▶ WORK REQUIRED
Up to and including the line that contains "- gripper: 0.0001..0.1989", reproduce every line exactly, beginning with the first line below.

▶ DATA BLOCK
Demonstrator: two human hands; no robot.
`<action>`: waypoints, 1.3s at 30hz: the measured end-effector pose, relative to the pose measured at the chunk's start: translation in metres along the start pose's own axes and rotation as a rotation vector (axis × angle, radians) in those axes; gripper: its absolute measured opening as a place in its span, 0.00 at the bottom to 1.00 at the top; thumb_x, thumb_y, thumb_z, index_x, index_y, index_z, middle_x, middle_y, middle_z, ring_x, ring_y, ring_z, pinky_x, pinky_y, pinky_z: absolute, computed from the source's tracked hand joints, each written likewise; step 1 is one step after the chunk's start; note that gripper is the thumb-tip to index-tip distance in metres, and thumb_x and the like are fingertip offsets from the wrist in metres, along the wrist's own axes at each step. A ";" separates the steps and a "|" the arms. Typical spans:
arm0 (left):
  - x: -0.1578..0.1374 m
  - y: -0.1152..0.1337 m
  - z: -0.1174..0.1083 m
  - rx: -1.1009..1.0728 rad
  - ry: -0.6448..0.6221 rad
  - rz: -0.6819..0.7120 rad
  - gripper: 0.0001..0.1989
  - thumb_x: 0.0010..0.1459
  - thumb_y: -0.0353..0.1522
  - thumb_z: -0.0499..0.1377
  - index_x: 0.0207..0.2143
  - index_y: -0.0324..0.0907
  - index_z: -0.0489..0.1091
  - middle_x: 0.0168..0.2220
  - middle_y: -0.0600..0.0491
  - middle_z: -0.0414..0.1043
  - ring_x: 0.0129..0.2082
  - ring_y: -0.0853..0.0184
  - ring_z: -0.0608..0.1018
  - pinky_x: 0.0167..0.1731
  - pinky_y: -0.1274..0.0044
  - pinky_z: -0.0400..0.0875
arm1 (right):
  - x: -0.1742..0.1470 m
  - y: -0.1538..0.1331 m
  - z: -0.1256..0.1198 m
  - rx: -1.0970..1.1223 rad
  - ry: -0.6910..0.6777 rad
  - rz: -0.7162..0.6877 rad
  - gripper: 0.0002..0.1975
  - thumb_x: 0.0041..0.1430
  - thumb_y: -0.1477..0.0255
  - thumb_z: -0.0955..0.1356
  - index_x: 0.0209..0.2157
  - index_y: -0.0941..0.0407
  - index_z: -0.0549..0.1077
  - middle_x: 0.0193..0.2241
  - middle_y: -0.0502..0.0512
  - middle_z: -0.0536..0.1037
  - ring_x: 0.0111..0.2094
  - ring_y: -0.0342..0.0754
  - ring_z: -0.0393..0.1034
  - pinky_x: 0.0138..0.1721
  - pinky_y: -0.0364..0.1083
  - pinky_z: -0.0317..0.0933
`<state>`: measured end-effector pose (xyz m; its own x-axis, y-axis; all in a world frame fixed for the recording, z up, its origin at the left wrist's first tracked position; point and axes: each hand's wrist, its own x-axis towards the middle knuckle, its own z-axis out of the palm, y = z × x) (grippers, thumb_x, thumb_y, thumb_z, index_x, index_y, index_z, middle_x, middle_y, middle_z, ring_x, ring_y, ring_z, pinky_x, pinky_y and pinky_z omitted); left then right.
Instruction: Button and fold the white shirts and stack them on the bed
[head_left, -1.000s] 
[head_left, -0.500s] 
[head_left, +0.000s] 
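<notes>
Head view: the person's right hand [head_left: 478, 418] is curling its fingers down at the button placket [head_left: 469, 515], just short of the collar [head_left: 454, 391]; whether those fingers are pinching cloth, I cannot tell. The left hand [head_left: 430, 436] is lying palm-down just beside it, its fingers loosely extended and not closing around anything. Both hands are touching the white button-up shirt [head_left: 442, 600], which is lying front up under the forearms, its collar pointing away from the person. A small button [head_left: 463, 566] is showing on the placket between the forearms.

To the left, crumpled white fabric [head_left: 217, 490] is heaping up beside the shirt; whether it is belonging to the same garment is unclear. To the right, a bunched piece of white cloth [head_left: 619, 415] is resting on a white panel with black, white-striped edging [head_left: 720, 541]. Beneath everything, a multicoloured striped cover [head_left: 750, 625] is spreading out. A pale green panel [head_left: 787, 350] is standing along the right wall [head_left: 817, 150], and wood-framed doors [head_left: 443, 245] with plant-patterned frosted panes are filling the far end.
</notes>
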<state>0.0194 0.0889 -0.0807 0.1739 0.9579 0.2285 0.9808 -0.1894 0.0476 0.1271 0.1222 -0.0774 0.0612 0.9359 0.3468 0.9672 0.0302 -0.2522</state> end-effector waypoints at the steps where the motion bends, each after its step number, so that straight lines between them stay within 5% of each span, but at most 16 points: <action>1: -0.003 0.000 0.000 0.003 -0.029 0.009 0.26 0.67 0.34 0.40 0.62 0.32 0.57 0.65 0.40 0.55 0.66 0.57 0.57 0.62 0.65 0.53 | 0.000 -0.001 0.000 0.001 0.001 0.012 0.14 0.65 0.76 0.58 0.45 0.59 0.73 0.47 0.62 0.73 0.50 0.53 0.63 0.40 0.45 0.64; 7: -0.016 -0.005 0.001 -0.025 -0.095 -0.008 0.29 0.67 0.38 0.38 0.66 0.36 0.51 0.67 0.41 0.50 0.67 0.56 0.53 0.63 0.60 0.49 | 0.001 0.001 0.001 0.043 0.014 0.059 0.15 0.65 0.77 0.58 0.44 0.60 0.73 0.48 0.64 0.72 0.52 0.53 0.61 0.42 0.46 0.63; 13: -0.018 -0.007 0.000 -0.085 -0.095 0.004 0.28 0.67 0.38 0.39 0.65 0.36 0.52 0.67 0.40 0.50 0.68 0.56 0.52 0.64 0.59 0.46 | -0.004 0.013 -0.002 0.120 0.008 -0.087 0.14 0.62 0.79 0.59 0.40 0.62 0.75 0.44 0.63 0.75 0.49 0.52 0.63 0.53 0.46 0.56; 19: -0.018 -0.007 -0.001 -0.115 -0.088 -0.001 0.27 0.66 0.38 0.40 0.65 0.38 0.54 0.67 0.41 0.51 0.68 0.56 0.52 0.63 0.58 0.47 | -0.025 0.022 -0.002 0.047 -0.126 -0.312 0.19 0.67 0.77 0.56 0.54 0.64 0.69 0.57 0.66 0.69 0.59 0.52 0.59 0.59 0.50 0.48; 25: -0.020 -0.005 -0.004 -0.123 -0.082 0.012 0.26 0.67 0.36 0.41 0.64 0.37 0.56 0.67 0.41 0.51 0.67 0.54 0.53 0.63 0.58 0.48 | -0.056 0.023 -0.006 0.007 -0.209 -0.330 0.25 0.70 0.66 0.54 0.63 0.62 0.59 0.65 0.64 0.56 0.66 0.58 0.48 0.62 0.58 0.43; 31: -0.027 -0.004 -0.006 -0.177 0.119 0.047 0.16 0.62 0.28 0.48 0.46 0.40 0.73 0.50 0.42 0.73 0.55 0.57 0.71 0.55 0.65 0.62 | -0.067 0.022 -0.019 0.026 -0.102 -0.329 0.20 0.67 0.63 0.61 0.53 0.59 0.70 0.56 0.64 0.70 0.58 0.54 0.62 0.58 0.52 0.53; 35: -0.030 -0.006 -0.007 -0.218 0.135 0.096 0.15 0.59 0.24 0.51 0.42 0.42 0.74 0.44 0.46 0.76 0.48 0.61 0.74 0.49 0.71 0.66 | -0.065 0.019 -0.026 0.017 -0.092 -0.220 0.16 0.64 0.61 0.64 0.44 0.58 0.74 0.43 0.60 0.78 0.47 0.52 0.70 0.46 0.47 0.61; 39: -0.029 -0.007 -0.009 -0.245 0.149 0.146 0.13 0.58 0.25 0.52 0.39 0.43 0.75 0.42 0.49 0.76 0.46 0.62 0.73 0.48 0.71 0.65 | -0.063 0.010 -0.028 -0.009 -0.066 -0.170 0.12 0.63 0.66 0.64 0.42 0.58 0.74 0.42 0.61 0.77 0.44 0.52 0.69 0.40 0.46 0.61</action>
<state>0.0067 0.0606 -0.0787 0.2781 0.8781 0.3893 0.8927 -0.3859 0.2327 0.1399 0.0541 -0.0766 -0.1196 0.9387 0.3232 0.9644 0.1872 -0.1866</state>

▶ RESPONSE
Demonstrator: two human hands; no robot.
`<action>`: waypoints, 1.3s at 30hz: the measured end-effector pose, relative to the pose measured at the chunk's start: translation in metres along the start pose's own axes and rotation as a rotation vector (axis × angle, radians) in those axes; gripper: its absolute measured opening as a place in its span, 0.00 at the bottom to 1.00 at the top; thumb_x, thumb_y, thumb_z, index_x, index_y, index_z, middle_x, middle_y, middle_z, ring_x, ring_y, ring_z, pinky_x, pinky_y, pinky_z: absolute, computed from the source's tracked hand joints, each written likewise; step 1 is one step after the chunk's start; note that gripper is the thumb-tip to index-tip distance in metres, and thumb_x and the like are fingertip offsets from the wrist in metres, along the wrist's own axes at each step. A ";" separates the steps and a "|" the arms. Typical spans:
arm0 (left):
  - x: -0.1578..0.1374 m
  - y: -0.1152..0.1337 m
  - z: -0.1174..0.1083 m
  - rx: -1.1009..1.0728 rad
  - ry: -0.6448..0.6221 rad
  - rz: -0.6819..0.7120 rad
  - gripper: 0.0001..0.1989

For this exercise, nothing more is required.